Das Spiel vom Spiel!

Wie komme ich aus einer unliebsamen Situation bestmöglich raus? Immer nach dem Motto: Sicheres Auftreten bei vollkommener Ahnungslosigkeit.

Ein guter Freund stellte mir vor kurzem eine interessante Frage:

“Was mach ich denn eigentlich wenn ich auf einem Firmenfest bin und mich ein vermeintlicher “Weinkenner” fragt wie ich den Wein finde”

Die Frage ist wirklich gar nicht so einfach. Ein “schmeckt mir” wirkt schnell einfältig. Gerade auf Firmenevents will ich ja gerade eloquent und schlau wirken.

Ein Crashkurs in Weinbeschreibung wollte ich meinem Freund nicht zumuten. Er mag Wein, macht aber keine Wissenschaft daraus – finde ich ehrlich gesagt sehr sympathisch.

Ich grübelte…die Gesprächspause wurde unnatürlich lang.

“Spiel! Sag einfach, das Spiel des Weins gefällt dir sehr gut. Dann mach dich aus dem Staub oder wechsle das Thema.”

Zugegeben es war schon spät am Abend und mehr als eine Flasche Wein war bereits leer. Entsprechend lief das Gespräch dann ab.

Hä?!” Zu Recht war mein Kumpel verwirrt. Ich erklärte ihm was unter Spiel verstanden wird. Also das Zusammenwirken von Säure und Süße.

Aber warum gerade dieser Ratschlag:

Jeder Wein hat ein Spiel. Säure und Süße finden sich in jedem Wein wieder. Das Pendel schlägt mal in die eine, mal in die andere Richtung aus. Falsch liegt man also nie so richtig. Selbst wenn der Wein knochentrocken ist, dann ist die Säure eben dominant. Zur Not öffnet ihr es ein wenig und erfreut euch am schönen Spiel der Aromen. Guter Wein sollte niemals eindimensional sein, das macht gerade den Reiz aus. Bei einem Spätburgunder spielen dann eben fruchtige und würzige Aromen miteinander, das wird euch zumindest keiner widerlegen können.

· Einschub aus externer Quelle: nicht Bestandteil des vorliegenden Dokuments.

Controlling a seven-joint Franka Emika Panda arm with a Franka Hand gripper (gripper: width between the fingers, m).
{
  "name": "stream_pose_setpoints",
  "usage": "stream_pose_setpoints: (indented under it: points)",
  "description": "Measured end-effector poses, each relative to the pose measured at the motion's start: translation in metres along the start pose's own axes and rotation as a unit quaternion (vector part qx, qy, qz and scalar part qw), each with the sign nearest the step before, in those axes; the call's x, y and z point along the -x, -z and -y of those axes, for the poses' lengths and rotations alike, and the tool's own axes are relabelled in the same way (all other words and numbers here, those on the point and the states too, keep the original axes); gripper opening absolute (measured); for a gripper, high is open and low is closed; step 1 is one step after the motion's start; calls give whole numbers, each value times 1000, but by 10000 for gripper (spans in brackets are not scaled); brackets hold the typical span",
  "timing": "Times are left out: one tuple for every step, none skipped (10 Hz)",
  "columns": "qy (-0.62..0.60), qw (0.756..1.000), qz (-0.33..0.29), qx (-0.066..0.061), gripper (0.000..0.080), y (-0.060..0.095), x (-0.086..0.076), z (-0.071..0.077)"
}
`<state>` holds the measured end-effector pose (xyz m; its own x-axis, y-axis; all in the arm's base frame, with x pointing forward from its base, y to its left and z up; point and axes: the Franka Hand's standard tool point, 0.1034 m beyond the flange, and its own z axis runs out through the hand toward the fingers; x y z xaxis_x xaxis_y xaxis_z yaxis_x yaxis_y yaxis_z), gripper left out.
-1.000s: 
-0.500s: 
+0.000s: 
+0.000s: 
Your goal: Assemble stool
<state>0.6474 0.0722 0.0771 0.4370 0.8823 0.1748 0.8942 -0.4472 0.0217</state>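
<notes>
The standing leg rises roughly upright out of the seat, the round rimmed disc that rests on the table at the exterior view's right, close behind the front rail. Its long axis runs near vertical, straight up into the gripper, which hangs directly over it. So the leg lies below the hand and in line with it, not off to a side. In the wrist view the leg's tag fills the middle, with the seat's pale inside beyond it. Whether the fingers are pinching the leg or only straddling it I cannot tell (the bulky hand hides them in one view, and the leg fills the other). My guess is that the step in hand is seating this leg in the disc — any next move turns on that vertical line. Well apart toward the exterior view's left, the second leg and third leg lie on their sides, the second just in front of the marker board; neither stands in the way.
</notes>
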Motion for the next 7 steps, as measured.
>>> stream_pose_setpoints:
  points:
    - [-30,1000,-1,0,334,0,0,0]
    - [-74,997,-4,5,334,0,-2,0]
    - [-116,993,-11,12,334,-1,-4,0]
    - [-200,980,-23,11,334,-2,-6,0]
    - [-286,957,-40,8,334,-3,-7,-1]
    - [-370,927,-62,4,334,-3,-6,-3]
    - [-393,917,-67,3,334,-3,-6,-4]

Peinlich wäre es hingegen was von Barrique zu faseln und der Wein kommt aus dem Stahltank. Kennt man den Wein nicht, sind auch Phrasen wie Terroir oder Typizität ein Minenfeld. Bei Mineralität rennt ihr ggfs in einen unerbittlichen Meinungskrieg.

Eigentlich bin ich ein Freund von Ehrlichkeit und finde es auch vollkommen in Ordnung zu sagen, dass der Wein „schmeckt“. Solltet ihr aber mal nicht anders können, dann wäre es ein Versuch wert vom Spiel zu schwärmen. Wer vom Spiel des Weines spricht, der kennt sich mit Wein aus und hält sich doch bedeckt. Das anerkennende Nicken des „Weinkenners“ gibt euch genug Zeit für die Flucht.

Ich bin mal gespannt wie sein Praxistest verläuft. Mein Praxistest verlief jedenfalls ganz vorzüglich:

Weingut St. Antony (Rheinhessen) – Nierstein Paterberg – Spätburgunder Großes Gewächs – 2015

So langsam kann ich mein Faible für deutsche Spätburgunder wohl nicht mehr leugnen, aber mich fasziniert einfach die Vielschichtigkeit dieser Weine. Eindimensional ist hier gar nichts. Vielleicht liegt es am Jahrgang, aber bereits die Nase ist unglaublich dicht und intensiv. Sauerkirsche in inniger Umarmung mit würzigen Aromen, da will man eigentlich gar nicht stören. Ich könnte ewig daneben sitzen und einfach nur den Duft genießen.

Am Gaumen geht das Aromenspiel weiter, ein Paradebeispiel für Vielschichtigkeit. Es ist nicht einfach Sauerkirsche was da durchkommt. Himbeere und Brombeere sind auch mit von der Partie. Wie selbstverständlich mischen sich Minze und Kräuter in das Spiel ein. Mineralische salzige Noten bringen zusätzliche Eleganz. Die Tannine sind geschliffen, fast etwas mürbe. Durch die harmonische Säure wird das Ganz zusammengehalten, wirkt frisch und lebendig. Im Abgang hallen die Aromen noch lange nach.

Eine besondere Stilistik und ein wahnsinniges Zusammenspiel der verschiedenen Aromen.